Exercise details
Restate the whole of the data verbatim, omitting nothing.

· · · · ·

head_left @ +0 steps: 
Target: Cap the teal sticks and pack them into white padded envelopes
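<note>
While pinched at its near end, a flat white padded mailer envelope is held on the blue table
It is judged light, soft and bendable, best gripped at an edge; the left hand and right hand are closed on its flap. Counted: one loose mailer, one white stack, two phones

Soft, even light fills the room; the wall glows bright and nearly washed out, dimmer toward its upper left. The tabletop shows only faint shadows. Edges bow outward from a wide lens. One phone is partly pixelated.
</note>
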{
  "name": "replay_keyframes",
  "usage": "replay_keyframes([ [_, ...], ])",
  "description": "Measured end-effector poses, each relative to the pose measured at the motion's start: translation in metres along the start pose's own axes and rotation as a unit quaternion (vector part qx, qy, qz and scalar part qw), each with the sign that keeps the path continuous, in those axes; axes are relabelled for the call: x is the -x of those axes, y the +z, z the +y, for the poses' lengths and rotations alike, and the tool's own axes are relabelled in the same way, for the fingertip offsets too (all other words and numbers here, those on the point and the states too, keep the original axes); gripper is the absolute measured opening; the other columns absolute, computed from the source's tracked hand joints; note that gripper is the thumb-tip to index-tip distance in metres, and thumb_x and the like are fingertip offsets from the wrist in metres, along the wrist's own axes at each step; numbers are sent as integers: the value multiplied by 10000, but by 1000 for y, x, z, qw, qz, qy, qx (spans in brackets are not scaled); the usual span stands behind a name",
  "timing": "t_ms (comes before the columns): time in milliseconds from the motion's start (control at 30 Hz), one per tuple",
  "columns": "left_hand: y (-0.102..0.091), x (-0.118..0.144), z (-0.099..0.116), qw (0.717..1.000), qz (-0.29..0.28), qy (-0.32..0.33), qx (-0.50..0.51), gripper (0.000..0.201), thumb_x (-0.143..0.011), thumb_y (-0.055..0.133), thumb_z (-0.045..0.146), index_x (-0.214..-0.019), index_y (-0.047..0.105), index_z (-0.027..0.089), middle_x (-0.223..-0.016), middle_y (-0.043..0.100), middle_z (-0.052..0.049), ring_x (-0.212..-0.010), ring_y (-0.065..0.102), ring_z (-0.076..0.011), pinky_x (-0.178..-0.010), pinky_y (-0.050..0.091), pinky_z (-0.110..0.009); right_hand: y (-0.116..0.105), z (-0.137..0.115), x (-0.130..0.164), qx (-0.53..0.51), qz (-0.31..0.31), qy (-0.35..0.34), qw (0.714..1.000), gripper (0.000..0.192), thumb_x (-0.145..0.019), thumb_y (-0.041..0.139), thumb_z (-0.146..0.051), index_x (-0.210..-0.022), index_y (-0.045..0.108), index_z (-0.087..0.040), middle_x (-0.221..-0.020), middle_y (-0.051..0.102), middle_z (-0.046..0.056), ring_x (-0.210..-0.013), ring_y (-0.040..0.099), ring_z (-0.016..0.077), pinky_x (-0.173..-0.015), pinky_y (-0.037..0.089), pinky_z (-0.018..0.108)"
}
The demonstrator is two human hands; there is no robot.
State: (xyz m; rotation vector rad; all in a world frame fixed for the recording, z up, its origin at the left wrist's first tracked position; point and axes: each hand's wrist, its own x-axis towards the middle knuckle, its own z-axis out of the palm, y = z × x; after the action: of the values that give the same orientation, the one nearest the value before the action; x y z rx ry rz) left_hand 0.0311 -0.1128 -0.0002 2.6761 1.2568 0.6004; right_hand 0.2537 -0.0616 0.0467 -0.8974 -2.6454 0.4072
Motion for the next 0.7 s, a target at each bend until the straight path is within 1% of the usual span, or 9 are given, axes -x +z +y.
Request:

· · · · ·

Written solution
head_left @ +0 steps: 
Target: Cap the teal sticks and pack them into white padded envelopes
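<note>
While pinched at its near end, a flat white padded mailer envelope is held on the blue table
It is judged light, soft and bendable, best gripped at an edge; the left hand and right hand are closed on its flap. Counted: one loose mailer, one white stack, two phones

Soft, even light fills the room; the wall glows bright and nearly washed out, dimmer toward its upper left. The tabletop shows only faint shadows. Edges bow outward from a wide lens. One phone is partly pixelated.
</note>
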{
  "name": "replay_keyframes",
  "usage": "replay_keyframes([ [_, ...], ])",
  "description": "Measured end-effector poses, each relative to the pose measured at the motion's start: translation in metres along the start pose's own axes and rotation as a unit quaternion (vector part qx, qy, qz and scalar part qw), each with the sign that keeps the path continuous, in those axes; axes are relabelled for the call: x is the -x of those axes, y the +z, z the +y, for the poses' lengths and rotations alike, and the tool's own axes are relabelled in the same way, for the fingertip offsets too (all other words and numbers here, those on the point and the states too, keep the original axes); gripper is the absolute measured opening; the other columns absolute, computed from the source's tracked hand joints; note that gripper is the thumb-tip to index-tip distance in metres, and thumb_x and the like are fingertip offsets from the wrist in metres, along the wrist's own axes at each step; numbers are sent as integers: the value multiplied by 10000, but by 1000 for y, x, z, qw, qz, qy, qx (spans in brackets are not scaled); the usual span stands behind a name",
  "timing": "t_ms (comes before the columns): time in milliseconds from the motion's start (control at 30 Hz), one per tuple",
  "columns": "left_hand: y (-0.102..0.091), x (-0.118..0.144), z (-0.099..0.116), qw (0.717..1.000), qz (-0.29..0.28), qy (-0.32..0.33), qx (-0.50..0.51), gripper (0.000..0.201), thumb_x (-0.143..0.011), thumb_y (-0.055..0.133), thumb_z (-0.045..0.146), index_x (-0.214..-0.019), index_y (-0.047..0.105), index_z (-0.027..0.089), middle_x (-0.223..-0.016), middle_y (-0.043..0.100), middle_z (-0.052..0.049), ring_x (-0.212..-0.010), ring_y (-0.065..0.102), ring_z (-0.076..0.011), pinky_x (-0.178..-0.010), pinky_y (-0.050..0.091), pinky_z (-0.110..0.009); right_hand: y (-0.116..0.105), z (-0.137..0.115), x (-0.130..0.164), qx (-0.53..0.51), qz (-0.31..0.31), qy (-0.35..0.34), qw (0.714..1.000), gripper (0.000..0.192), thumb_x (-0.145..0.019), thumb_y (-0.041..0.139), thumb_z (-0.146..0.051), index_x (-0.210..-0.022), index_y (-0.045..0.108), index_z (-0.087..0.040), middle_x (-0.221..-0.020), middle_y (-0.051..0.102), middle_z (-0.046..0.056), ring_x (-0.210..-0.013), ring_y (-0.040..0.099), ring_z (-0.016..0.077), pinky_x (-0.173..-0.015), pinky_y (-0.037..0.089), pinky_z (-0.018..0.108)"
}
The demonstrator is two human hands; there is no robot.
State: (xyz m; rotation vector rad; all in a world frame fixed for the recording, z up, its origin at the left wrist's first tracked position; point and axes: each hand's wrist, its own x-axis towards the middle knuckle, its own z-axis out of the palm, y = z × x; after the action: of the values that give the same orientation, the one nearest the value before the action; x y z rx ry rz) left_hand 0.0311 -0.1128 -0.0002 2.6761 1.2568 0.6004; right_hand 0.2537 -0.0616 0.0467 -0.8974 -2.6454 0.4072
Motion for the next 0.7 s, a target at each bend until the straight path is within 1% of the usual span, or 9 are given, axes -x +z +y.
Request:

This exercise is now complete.